別に辞めたいわけでもないので、要望通りそのまま撫でを続行した。

「……あの、辛牙少年?」

「おう……って、なんで泣きながらこっち拝んでんだアンタ」

「いや供給がヤバくて……」

「あんた相変わらず偶にわけわからんこと言うなぁ」

 で?、と質問の続きを手短に促すと、よほど気になっていたのだろう。少し食い気味で疑問をぶつけてきた。

「さっきのアレ」

「アレ?」

「管原少女に何か頼んでたやつ、いったい何をしてたんですか?息吸って、なんか口開けてたようにしか見えなかったんですけど」

「あー、アレな。高周波の超音波出してもらった」

「……なんて?」

「超音波出してもらった」

 一応繰り返して言っておくと、返事の一つもない状態のまま硬直してしまった。

本人に確認する意味も込めて「なあ?」と呼びかけてみると、こくりと頷いて肯定された。

「耳の調子確認するのに丁度良いんだよ。

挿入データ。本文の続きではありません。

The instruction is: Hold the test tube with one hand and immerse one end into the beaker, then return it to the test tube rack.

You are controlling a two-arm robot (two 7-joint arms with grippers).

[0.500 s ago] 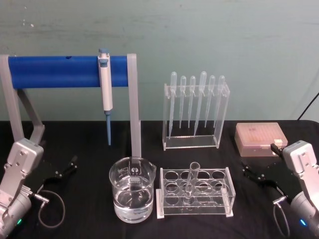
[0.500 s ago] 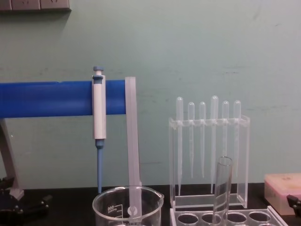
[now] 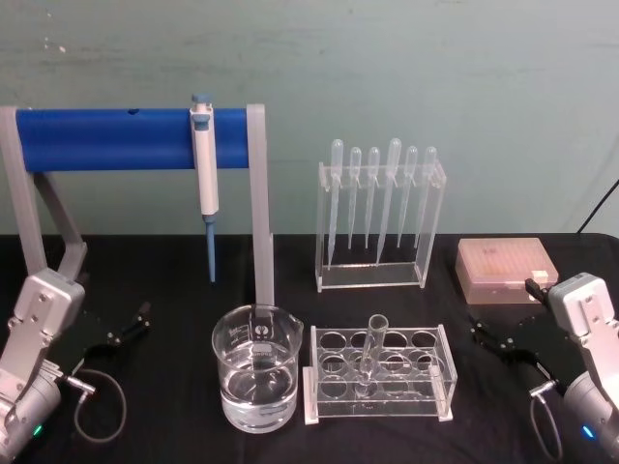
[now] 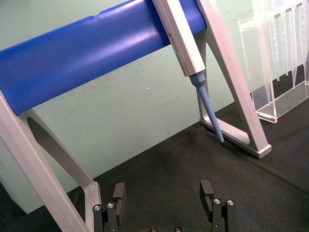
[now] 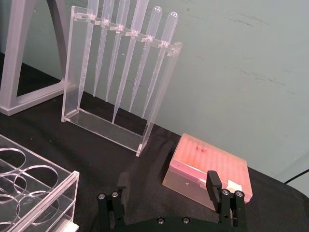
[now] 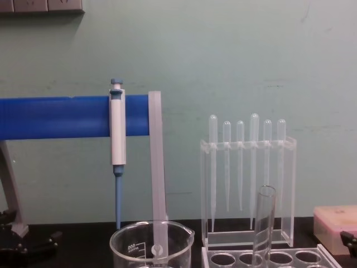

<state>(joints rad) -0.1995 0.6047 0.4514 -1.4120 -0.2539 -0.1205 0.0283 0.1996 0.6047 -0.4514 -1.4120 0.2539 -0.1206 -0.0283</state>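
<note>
The long clear glass test tube (image 3: 371,350) stands racked. The black left gripper (image 3: 129,326) and right gripper (image 3: 482,333) sit by the bench's (image 3: 174,280) side edges, jaws open.

Test tube (image 3: 370,356): long clear glass, flared rim up, rounded bottom down; stands in hole near middle of test tube rack (image 3: 411,398), top tilted slightly right.
Beaker (image 3: 224,360): wide clear glass, white markings, spout toward rack; upright, part-filled with clear liquid, just left of rack.
Left gripper (image 4: 163,189), right gripper (image 5: 166,186): low at either side, fingers apart, empty, well apart from tube.
</note>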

……まあ千里にしか発声できないうえに、結構喉に負担かけちまうんだけどな」

 そのまましばらく、千里の頭を撫でながら田中さんの頭の整理がつくまで待つ。

ブツブツと何事か呟いていた田中さんだったが、最終的に「まあ二人とも裏探偵だしな」ということで納得していた。

多分この人の中で、『裏探偵』は結構体のいい免罪符か何かになっているのだろう。

半ば無理矢理納得したことで精神的な余裕ができたのだろう、こちらの観察を再開していた。

そして何か見つけたのだろう、じりじりと距離を詰めてから、俺と絶対に顔を合わせないようにしていた千里の顔を覗き込む。

そしてニヤニヤと、喜びによるニヤケと、からかいによる笑顔がないまぜになったような表情を浮かべた。

「おやおやぁ?千里、随分可愛い顔してますねえ?」

 そう言った瞬間、田中さんの横顔に、全力の右ストレートがめり込んだ。